You can’t manage what you don’t measure

One thing the state has been doing mostly well throughout this coronavirus crisis has been to report promptly Hawaii’s COVID-19 daily cases. 

Most people probably learn about those numbers through the news headlines or their social media feeds. They are valuable to know. 

But what if those are the only numbers that people see? Could that lead to policy responses that are unnecessary at best or completely devastating to our livelihoods and social bonds at worst? 

Absolutely. In fact, that seems to be exactly what happened in August after the state and media widely trumpeted the “surge” in COVID cases. Daily headlines were used to justify delaying the reopening of tourism and reinstituting severe restrictions on businesses and the general public, even though the number of actual deaths in Hawaii from the coronavirus has remained relatively low. 

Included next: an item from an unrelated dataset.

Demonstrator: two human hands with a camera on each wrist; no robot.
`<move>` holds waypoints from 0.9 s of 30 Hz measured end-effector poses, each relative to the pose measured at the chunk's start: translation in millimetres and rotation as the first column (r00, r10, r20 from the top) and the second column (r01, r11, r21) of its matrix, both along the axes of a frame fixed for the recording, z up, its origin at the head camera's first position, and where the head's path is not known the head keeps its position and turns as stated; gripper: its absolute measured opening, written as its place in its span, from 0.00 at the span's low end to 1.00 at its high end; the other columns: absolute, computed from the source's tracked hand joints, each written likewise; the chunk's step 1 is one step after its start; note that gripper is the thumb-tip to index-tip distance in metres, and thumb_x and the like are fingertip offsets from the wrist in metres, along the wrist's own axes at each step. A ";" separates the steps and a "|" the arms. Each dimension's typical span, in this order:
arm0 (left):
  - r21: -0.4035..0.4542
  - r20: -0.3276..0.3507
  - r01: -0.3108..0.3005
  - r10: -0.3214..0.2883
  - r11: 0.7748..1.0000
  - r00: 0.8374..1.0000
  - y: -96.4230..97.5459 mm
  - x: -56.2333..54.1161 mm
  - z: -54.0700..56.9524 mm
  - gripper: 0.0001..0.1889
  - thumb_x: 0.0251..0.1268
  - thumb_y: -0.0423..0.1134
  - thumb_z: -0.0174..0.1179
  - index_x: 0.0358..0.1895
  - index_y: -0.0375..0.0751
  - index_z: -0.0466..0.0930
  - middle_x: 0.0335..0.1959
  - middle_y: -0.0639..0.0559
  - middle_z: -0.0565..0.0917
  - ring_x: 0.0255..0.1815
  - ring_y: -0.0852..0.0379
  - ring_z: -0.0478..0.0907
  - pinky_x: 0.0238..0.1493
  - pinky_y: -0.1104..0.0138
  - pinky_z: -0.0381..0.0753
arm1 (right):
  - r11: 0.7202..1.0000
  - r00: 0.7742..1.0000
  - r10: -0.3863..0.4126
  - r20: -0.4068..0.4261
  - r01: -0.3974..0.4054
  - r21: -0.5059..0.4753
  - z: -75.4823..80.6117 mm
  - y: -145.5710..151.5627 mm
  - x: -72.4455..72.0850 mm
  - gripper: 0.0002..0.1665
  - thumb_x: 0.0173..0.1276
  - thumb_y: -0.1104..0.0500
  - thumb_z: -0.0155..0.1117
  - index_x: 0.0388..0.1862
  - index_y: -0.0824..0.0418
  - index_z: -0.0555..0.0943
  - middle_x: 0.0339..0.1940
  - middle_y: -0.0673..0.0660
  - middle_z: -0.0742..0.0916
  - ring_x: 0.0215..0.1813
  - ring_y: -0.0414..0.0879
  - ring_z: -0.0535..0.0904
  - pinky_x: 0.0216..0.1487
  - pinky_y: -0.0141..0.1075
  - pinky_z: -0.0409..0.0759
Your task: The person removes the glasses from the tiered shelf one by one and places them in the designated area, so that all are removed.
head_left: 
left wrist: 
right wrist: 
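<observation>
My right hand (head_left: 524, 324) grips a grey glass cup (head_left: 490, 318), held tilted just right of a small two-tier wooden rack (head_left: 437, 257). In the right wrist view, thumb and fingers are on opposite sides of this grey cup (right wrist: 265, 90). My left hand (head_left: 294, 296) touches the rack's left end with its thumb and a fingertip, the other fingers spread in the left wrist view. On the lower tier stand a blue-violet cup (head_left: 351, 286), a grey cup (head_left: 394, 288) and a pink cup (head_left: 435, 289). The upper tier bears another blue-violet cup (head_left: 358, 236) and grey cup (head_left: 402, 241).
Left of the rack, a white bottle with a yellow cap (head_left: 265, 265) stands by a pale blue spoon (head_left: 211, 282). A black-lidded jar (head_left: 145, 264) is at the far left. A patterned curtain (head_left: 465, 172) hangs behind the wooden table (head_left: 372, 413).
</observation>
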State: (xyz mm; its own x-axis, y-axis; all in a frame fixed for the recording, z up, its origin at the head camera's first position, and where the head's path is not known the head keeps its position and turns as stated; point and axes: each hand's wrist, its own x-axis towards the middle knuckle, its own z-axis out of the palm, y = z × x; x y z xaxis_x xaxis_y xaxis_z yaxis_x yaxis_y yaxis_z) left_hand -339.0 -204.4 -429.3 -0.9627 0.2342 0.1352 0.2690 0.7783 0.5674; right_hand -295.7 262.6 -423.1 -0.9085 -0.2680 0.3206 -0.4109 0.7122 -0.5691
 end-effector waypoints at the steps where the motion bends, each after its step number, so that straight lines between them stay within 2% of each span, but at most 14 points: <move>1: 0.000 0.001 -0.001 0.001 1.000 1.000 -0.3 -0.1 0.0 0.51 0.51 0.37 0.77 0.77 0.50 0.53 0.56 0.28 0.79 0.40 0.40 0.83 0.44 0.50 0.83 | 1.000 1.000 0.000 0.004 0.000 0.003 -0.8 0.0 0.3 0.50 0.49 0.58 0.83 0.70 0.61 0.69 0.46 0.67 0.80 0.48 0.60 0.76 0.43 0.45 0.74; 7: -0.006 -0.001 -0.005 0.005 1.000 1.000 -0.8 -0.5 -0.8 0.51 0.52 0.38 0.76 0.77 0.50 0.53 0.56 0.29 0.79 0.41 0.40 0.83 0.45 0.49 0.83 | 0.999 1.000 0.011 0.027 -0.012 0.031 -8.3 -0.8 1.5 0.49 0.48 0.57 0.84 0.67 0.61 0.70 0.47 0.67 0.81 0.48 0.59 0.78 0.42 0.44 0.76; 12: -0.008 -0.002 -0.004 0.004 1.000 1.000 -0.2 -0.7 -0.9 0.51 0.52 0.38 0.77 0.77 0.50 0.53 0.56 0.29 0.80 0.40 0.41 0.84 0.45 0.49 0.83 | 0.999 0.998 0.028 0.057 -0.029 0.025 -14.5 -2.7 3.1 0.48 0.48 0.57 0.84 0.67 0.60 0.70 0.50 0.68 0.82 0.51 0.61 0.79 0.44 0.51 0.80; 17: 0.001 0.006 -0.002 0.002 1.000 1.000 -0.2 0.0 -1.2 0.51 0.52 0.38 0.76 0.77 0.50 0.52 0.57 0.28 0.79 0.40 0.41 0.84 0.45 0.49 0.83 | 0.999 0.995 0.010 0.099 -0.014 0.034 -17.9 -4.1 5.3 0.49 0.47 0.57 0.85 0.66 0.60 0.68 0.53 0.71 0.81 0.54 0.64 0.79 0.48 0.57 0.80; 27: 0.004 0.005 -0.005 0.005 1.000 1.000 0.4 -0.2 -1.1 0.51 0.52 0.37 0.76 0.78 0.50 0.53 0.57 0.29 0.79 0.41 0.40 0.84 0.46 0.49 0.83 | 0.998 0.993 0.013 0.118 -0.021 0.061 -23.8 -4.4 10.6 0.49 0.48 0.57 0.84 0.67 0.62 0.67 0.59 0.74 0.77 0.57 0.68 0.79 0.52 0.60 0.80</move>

Would Hawaii residents be as supportive of the coronavirus lockdown measures if they were updated every day about the broader adverse economic and social effects of the COVID lockdowns? That would seem to be equally valuable for the public to know. 

For example, we rarely are told how many small businesses have had to permanently close. Weekly unemployment claim numbers are hardly publicized, despite remaining alarmingly high. And the number of calls to our suicide or domestic-violence hotlines are generally not publicized.

 A recent poll found that many Americans believe that 20% of our country has tested positive and 9% have died. Those numbers are far from reality. But surely those who think those numbers are true are more willing to accept strict shutdown measures than those with a more nuanced and holistic understanding of the coronavirus crisis.

They say you can’t manage what you don’t measure. But what the state and our media choose not to measure or publicize is perhaps what needs the most attention.